Rashid Irfan, Najar Nadeem Ahmad, Majeed Ulfat, Rasool Waseem
Department of Geoinformatics, University of Kashmir, Hazratbal Srinagar, Jammu and Kashmir 190006, India.
Data Brief. 2022 Apr 12;42:108176. doi: 10.1016/j.dib.2022.108176. eCollection 2022 Jun.
Glaciers in the Himalayan arc are receding rapidly in the eastern and western parts as compared to other regions. Contrararily, the glaciers in the Trans-Himalayan region of Ladakh are comparatively stable. The differential retreat could be due to various climatic, topographic, and geologic influences. The use of multi-source remotely sensed imagery from open-source platforms and the GlabTop model has been discussed in this paper. This paper draws insights from a recently published paper which details the recession of 87 glaciers in the Trans Himalayan region of Ladakh using remote sensing data [1]. The use of remote sensing data from USGS and Planet Labs for assessing glacier area changes, frontal retreat, debris cover, topographic characteristics, and comparison with existing inventories has been discussed in this study. The geodetic mass changes have been assessed using SRTM and TanDEM-X of 2000 and 2012 respectively. The use of remotely sensed data discussed in this article will help glaciologists to better characterize and understand the glacier recession in the region. The GlabTop model has been used to simulate proglacial lake expansion to understand glacier-bed overdeepenings of four glaciers in the region. The GlabTop simulations will help disaster managers to better quantify the vulnerability and risk of downstream population and infrastructure to Glacial Lake Outburst Floods (GLOFs).

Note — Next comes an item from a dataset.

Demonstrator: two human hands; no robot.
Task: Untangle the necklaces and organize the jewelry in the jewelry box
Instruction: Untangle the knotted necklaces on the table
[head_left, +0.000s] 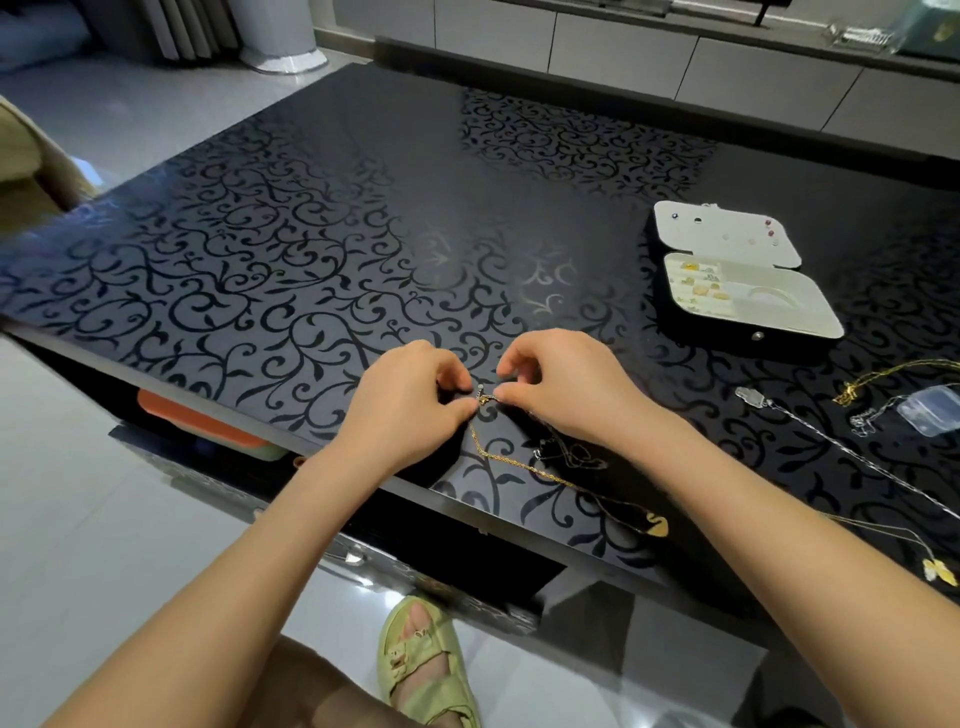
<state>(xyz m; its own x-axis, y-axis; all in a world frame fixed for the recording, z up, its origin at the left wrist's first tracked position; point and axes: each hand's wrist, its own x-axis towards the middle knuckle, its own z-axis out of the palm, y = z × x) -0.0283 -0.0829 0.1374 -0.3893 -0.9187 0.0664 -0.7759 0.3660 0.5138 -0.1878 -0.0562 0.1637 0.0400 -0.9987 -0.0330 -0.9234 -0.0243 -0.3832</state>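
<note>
My left hand (410, 400) and my right hand (561, 384) meet over the near edge of the black patterned table (311, 234). Both pinch the tangled end of a thin gold necklace (519, 465) between fingertips. Its chain trails toward me and right, ending in a gold pendant (658, 526). A dark thin chain (569, 457) lies knotted beside it under my right wrist. The open jewelry box (727, 244) sits at the right, its cream lid holding earrings and its tray holding small gold pieces.
More necklaces lie at the far right: a silver chain (831, 441), a gold one (878, 376) and a thin chain with a yellow pendant (940, 571). A small clear plastic bag (930, 413) rests there. An orange box (197, 421) sits under the table. My sandalled foot (426, 660) is below.
</note>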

与其他地区相比,喜马拉雅弧形地带的冰川在东部和西部正迅速消退。相反,拉达克跨喜马拉雅地区的冰川相对稳定。这种差异退缩可能是由于各种气候、地形和地质影响。本文讨论了使用来自开源平台的多源遥感影像和GlabTop模型。本文借鉴了最近发表的一篇论文的见解,该论文利用遥感数据详细阐述了拉达克跨喜马拉雅地区87条冰川的退缩情况[1]。本研究讨论了使用美国地质调查局(USGS)和行星实验室的遥感数据来评估冰川面积变化、前沿退缩、碎屑覆盖、地形特征以及与现有清单进行比较。分别使用2000年和2012年的航天飞机雷达地形测绘任务(SRTM)和TanDEM-X数据评估了大地测量质量变化。本文讨论的遥感数据的使用将有助于冰川学家更好地描述和理解该地区的冰川退缩情况。GlabTop模型已被用于模拟冰前湖扩张,以了解该地区四条冰川的冰床过度加深情况。GlabTop模拟将有助于灾害管理人员更好地量化下游人口和基础设施遭受冰川湖突发洪水(GLOF)的脆弱性和风险。